Health Wisdom in Scientific Fitness and Exercise Intensity

2026-03-18

Exercise should be performed in a suitable temperature.

Temperature changes have the most direct and obvious impact on exercise. The human body has a sophisticated thermoregulation mechanism. Under different temperature conditions, the body's metabolic rate and heat dissipation methods will change accordingly to maintain a constant body temperature. However, this thermoregulation ability is limited.

When the temperature is too high (above 35℃), there is a risk of heatstroke during exercise. The elderly and children are not suitable for physical activity at this time.

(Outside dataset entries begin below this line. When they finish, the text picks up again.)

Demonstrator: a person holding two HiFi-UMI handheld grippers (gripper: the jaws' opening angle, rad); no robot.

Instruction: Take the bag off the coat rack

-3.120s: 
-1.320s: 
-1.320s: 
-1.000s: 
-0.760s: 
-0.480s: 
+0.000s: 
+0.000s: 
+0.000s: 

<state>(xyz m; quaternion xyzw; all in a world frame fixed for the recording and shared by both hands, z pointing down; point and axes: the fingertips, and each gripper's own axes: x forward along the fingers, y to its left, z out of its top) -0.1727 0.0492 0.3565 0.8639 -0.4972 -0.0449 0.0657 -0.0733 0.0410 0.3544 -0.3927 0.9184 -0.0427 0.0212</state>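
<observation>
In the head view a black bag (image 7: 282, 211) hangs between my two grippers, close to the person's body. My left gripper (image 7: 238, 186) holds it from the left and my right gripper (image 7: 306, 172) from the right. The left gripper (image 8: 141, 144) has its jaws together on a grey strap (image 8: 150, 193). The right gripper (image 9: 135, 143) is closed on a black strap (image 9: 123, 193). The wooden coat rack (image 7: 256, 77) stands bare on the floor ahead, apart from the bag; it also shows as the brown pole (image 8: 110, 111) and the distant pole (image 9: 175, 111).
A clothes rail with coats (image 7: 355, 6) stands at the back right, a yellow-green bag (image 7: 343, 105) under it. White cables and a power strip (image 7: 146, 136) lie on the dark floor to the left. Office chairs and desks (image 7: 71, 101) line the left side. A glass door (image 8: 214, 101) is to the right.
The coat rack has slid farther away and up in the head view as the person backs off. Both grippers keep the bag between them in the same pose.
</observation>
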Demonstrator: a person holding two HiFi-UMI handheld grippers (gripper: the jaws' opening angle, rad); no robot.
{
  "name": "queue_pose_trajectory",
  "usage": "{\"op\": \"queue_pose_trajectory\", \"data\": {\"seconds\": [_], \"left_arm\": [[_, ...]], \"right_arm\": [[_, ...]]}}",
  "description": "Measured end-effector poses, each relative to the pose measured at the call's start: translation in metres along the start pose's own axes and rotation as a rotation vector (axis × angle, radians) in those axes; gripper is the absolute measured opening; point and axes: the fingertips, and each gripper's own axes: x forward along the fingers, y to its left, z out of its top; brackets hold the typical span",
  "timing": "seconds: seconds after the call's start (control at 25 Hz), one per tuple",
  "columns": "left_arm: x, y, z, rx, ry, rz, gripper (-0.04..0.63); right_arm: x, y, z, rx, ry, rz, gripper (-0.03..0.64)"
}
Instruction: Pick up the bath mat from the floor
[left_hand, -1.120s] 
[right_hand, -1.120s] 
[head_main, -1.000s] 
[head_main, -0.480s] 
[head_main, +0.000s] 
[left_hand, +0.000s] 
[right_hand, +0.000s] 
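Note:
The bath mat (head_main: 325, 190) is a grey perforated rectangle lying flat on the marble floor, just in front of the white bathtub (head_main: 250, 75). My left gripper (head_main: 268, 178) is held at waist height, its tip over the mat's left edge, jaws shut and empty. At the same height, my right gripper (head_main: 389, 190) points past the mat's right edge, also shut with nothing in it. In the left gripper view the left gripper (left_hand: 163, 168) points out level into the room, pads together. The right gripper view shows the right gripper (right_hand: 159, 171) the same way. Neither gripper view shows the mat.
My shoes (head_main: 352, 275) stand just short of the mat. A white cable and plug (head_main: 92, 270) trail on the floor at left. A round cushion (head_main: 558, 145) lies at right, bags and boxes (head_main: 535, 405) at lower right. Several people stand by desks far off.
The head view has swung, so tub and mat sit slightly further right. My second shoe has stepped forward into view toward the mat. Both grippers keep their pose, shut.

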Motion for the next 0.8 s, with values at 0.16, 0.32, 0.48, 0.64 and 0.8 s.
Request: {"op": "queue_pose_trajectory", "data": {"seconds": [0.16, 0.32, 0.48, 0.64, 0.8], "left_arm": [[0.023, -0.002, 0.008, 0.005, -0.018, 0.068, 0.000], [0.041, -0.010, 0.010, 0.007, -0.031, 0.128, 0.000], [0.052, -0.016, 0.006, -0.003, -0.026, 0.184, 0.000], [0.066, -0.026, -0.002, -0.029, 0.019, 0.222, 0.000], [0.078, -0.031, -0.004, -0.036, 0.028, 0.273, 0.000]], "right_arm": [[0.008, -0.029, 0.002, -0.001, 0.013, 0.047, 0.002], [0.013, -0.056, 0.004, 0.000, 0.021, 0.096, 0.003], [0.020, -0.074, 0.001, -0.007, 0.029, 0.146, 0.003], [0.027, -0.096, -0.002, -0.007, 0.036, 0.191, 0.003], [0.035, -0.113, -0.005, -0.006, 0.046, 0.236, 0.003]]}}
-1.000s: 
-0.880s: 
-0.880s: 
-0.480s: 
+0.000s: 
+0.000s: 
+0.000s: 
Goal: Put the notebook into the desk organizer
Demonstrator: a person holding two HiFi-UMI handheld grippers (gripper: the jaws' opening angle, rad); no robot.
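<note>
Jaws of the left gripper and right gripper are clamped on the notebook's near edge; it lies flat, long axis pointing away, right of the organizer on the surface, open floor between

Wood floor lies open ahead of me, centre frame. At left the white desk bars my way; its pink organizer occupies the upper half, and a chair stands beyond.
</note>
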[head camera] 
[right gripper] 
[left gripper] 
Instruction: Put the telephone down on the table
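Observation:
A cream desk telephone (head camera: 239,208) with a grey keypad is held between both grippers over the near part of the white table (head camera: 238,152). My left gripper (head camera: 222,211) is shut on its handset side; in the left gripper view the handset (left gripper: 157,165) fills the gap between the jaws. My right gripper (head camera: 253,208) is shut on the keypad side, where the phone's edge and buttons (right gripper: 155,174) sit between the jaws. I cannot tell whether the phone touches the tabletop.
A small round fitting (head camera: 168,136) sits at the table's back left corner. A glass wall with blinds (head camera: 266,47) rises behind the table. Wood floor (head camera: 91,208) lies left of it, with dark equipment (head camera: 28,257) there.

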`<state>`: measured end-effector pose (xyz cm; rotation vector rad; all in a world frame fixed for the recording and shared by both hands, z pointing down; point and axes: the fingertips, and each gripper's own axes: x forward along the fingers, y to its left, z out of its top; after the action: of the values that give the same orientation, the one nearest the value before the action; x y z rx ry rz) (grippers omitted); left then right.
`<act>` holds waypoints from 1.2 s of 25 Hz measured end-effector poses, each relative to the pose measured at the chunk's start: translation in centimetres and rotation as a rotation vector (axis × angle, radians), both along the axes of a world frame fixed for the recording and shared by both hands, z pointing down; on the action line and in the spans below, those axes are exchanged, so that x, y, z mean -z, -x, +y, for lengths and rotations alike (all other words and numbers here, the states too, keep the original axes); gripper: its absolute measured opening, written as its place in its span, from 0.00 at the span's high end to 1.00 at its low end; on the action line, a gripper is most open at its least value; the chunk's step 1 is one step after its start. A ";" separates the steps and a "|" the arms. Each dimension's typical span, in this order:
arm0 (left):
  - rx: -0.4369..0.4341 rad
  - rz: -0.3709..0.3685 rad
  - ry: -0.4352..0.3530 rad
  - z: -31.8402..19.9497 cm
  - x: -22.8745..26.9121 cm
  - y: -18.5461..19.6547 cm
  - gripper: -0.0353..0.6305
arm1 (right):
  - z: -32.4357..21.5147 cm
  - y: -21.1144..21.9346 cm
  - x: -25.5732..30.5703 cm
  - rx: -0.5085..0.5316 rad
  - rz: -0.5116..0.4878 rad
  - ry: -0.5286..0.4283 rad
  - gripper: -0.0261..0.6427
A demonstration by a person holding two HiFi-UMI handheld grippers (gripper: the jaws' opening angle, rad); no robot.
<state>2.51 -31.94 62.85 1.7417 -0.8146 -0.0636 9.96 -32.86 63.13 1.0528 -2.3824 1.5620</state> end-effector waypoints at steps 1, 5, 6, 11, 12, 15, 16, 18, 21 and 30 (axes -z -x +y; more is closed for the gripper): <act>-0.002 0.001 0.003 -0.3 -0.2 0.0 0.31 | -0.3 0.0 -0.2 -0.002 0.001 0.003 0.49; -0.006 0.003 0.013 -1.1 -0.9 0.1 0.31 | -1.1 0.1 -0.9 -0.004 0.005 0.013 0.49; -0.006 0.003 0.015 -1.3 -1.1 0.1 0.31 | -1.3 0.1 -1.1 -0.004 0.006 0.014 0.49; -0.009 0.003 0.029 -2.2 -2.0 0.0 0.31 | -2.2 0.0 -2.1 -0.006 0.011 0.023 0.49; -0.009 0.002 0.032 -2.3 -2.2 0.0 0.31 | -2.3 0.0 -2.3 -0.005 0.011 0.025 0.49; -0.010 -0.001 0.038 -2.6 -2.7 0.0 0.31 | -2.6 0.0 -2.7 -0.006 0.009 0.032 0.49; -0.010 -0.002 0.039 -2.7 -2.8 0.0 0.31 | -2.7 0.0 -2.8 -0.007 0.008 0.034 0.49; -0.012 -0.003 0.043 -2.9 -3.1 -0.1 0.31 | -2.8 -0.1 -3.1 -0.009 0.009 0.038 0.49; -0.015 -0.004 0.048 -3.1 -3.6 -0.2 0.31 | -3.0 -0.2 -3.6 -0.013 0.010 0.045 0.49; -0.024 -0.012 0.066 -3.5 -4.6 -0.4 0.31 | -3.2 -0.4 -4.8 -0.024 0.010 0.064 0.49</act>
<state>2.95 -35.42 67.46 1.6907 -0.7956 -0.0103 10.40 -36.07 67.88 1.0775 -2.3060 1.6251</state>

For athletes and strong young men, appropriate exercise is possible, but attention must be paid to replenishing water and vitamins, maintaining a balanced diet, and gradually increasing the amount of exercise to reach the predetermined requirements. The exercise time should not be too long. If you feel feverish, dizzy, have a headache, dry mouth, or other discomfort, stop exercising immediately.

At the same time, the impact of low temperatures on exercise should not be ignored. Low temperatures mainly cause localized frostbite and hypothermia. Prolonged exercise in cold environments (such as long-distance running) can lead to excessive heat loss, causing symptoms like dizziness, decreased coordination, and unsteady gait. In such cases, it is crucial not to lie down and rest, as this will further lower body temperature, potentially leading to coma or even death. The correct approach is to avoid exercising on an empty stomach, wear appropriate clothing, and control the duration of exercise to maintain body temperature and normal bodily functions, ensuring that physical exercise truly achieves its health-promoting goals.

Because the human body has limited adaptability to both high and low temperatures, medical professionals have proposed the concepts of "heat tolerance training" and "cold tolerance training." This involves heat tolerance training in late spring and early summer, and cold tolerance training in autumn and winter. One can also adopt some of the ancient practices of "dressing warmly in spring and lightly in autumn" (such as adding or removing clothing). This allows the body's physiological functions to actively adapt to temperature changes, gradually preparing for upcoming high and low temperatures.

Precautions for Exercise

Exercise is divided into two types: competitive and fitness. The latter refers to activities that promote physical health. Only by scientifically choosing exercise methods and approaches can we maximize our physical fitness and disease resistance.

For healthy men, there are virtually no restrictions on the type of exercise. Walking, running, cycling, swimming, mountain climbing, and various ball sports are all suitable. Currently, walking is a preferred exercise method among international experts, as it has the advantages of low risk of injury and low physical danger.

After choosing a suitable exercise method, it is crucial for men to determine the appropriate exercise intensity. For the average man, heart rate can be used to measure exercise intensity. A simple formula is: Maximum heart rate = 220 - age. Generally, reaching 30%–59% of maximum heart rate is considered low intensity, 60%–79% is moderate intensity, and 80%–89% is high intensity. Older men should primarily engage in high-intensity exercise, middle-aged men should primarily engage in moderate-intensity exercise, and teenagers can engage in either moderate or high-intensity exercise.

Furthermore, men with medical conditions should choose exercises that are slow-paced and require less physical exertion. For those without a prior fitness routine, the amount of exercise should gradually increase as physical condition and function improve. Suitable aerobic exercises include moderate-speed walking, Tai Chi, and aerobics.

Men should pay attention to the following points when exercising:

① Avoid exercising in crowded places.

② Avoid exercise when feeling weak, fatigued, or during an illness.

③ Maintain a consistent exercise routine, exercising at least three times a week with intervals not exceeding one week.

④ Appropriately control the amount and intensity of exercise; avoid excessive high-intensity, long-duration endurance training.

⑤ Avoid overly strenuous, prolonged, or breath-holding exercises.